On Mon, Apr 30, 2018 at 9:26 AM, William A Rowe Jr  wrote:
> On Thu, Apr 26, 2018 at 1:51 PM, William A Rowe Jr 
> wrote:
>>
>>
>>   [  ] The Apache HTTP Server project facilitates the release
>>of bug fixes to the current stable httpd release, correcting
>>defects to previously released code, excluding all new
>>features and enhancements. This is facilitated without
>>inhibiting development of new features and enhancements,
>>including the evolution release of candidates to the public
>>of new features and enhancements under consideration.
>
>
> As there are not three PMC members interested in delivering
> bug fix releases to our users, this question fails.

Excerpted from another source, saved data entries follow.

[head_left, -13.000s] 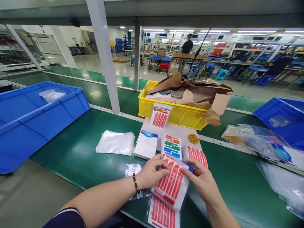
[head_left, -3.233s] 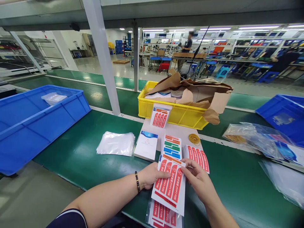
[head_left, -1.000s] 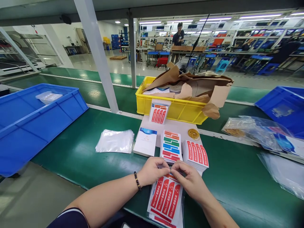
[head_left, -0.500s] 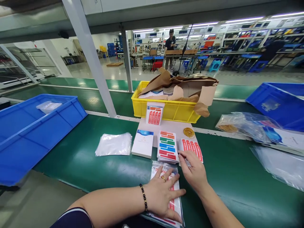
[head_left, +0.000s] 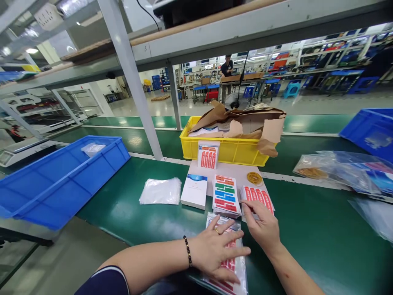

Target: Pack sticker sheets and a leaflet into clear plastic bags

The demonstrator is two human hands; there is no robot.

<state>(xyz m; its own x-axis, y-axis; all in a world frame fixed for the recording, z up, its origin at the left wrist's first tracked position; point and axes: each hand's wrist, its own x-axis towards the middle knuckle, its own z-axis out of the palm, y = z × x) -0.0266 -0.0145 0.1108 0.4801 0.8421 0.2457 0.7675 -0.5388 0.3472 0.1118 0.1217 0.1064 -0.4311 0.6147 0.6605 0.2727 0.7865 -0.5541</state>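
Note:
My left hand (head_left: 219, 248) lies with fingers spread over a clear plastic bag (head_left: 241, 270) that holds sheets with red labels. My right hand (head_left: 260, 223) is closed in a pinch at the near left corner of a stack of red sticker sheets (head_left: 259, 196). What lies between its fingertips is too small to make out. Just left of those fingers sits a stack of multicoloured sticker sheets (head_left: 225, 192). Beside that is a stack of white and blue booklets (head_left: 194, 192). Farther left lies a pile of clear plastic bags (head_left: 161, 191).
A yellow crate (head_left: 230, 151) with brown paper stands behind, a red sticker sheet (head_left: 208, 157) leaning on it. Rubber bands (head_left: 254, 178) lie near the red stack. Blue bins (head_left: 70, 176) flank the green belt (head_left: 132, 221). A metal post (head_left: 135, 82) rises at left. A person (head_left: 227, 69) stands far back.
The camera view has tilted up and turned left, so everything sits lower and farther right. Both hands stay nearly in place, the left still spread over the bag and the right still pinched at the red stack.

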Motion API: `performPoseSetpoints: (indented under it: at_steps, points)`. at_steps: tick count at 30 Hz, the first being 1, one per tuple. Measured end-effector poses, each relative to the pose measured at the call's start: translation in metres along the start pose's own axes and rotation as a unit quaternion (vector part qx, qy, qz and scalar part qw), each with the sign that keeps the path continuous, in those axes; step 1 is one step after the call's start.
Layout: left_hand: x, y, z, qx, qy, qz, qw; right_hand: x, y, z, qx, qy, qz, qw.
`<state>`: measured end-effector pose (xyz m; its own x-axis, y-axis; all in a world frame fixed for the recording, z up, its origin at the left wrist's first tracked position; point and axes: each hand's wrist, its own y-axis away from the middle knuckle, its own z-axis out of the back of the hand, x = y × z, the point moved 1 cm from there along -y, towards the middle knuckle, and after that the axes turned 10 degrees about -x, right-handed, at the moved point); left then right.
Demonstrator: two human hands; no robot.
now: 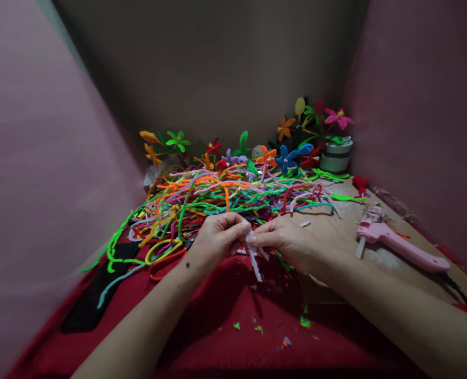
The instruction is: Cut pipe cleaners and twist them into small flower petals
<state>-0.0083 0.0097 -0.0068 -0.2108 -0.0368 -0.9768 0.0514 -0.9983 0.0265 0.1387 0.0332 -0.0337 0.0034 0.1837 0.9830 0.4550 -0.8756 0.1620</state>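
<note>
Left hand (227, 231) and right hand (282, 239) pinched a pale lilac fuzzy stem (256, 263) between fingertips above the red cloth-covered table (217, 316), back from its near edge; a flat tan board (341, 231) lay toward the right edge, mauve walls (51, 158) flanking

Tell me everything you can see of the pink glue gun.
The glue gun is pale pink with a smooth, plastic-looking body. It lies on the tan board, its handle slanting toward the near right corner, where a dark cord leaves its end. A small red patch shows on the body, and a pale rod sticks out below it; its purpose is unclear. Dark, tangled-looking material borders the far end. No hand touches it, and whether it is switched on cannot be told.
</note>
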Motion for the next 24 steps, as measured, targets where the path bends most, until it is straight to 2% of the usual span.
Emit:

I'm withdrawing
> any suggestion to find mechanisms to accomplish this goal.
>
>


Re: [VOTE] Allow for defect fix releases at httpd

2018-04-30 Thread William A Rowe Jr
On Thu, Apr 26, 2018 at 1:51 PM, William A Rowe Jr 
wrote:

>
>   [  ] The Apache HTTP Server project facilitates the release
>of bug fixes to the current stable httpd release, correcting
>defects to previously released code, excluding all new
>features and enhancements. This is facilitated without
>inhibiting development of new features and enhancements,
>including the evolution release of candidates to the public
>of new features and enhancements under consideration.
>

As there are not three PMC members interested in delivering
bug fix releases to our users, this question fails. I'm withdrawing
any suggestion to find mechanisms to accomplish this goal.


[VOTE] Allow for defect fix releases at httpd

2018-04-26 Thread William A Rowe Jr
With discussion exchanged (across several years), and various
arguments presented, we should be able to adopt or reject the
first of several possible questions as a PMC. This is the meta-
question, any versioning discussion is irrelevant without specific
purpose or goal, and follow on questions would decide how the
PMC decides to solve this purpose;

  [  ] The Apache HTTP Server project facilitates the release
   of bug fixes to the current stable httpd release, correcting
   defects to previously released code, excluding all new
   features and enhancements. This is facilitated without
   inhibiting development of new features and enhancements,
   including the evolution release of candidates to the public
   of new features and enhancements under consideration.